■ TASK REQUIREMENTS
Reproduce all of the data word for word.

──────── SUPPLIED DATA

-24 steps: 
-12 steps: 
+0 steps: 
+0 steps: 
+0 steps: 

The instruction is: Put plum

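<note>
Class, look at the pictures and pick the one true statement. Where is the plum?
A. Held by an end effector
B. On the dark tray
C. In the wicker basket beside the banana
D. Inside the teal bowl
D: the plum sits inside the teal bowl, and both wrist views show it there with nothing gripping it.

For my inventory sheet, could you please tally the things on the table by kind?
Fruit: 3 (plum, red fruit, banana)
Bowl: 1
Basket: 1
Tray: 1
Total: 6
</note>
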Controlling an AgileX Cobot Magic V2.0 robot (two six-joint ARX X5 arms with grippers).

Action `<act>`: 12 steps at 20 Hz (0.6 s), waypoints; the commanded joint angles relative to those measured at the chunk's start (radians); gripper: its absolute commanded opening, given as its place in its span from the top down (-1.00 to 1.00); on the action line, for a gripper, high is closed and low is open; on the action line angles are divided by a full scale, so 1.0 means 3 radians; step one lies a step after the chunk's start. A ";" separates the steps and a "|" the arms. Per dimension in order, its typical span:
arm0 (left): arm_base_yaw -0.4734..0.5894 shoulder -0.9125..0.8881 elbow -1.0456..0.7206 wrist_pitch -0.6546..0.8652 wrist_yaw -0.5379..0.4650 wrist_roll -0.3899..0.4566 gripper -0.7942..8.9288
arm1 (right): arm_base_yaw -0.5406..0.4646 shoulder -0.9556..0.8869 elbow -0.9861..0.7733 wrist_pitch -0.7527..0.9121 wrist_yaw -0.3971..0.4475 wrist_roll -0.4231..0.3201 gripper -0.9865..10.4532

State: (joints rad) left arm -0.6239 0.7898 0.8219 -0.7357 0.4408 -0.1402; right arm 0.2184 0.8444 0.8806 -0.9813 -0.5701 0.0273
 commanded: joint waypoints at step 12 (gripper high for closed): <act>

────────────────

■ YOUR SOLUTION
-24 steps: 
-12 steps: 
+0 steps: 
+0 steps: 
+0 steps: 

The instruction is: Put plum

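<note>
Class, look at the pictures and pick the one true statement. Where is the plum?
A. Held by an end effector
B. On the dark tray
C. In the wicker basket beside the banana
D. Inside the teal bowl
D: the plum sits inside the teal bowl, and both wrist views show it there with nothing gripping it.

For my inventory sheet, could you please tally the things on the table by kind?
Fruit: 3 (plum, red fruit, banana)
Bowl: 1
Basket: 1
Tray: 1
Total: 6
</note>
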Controlling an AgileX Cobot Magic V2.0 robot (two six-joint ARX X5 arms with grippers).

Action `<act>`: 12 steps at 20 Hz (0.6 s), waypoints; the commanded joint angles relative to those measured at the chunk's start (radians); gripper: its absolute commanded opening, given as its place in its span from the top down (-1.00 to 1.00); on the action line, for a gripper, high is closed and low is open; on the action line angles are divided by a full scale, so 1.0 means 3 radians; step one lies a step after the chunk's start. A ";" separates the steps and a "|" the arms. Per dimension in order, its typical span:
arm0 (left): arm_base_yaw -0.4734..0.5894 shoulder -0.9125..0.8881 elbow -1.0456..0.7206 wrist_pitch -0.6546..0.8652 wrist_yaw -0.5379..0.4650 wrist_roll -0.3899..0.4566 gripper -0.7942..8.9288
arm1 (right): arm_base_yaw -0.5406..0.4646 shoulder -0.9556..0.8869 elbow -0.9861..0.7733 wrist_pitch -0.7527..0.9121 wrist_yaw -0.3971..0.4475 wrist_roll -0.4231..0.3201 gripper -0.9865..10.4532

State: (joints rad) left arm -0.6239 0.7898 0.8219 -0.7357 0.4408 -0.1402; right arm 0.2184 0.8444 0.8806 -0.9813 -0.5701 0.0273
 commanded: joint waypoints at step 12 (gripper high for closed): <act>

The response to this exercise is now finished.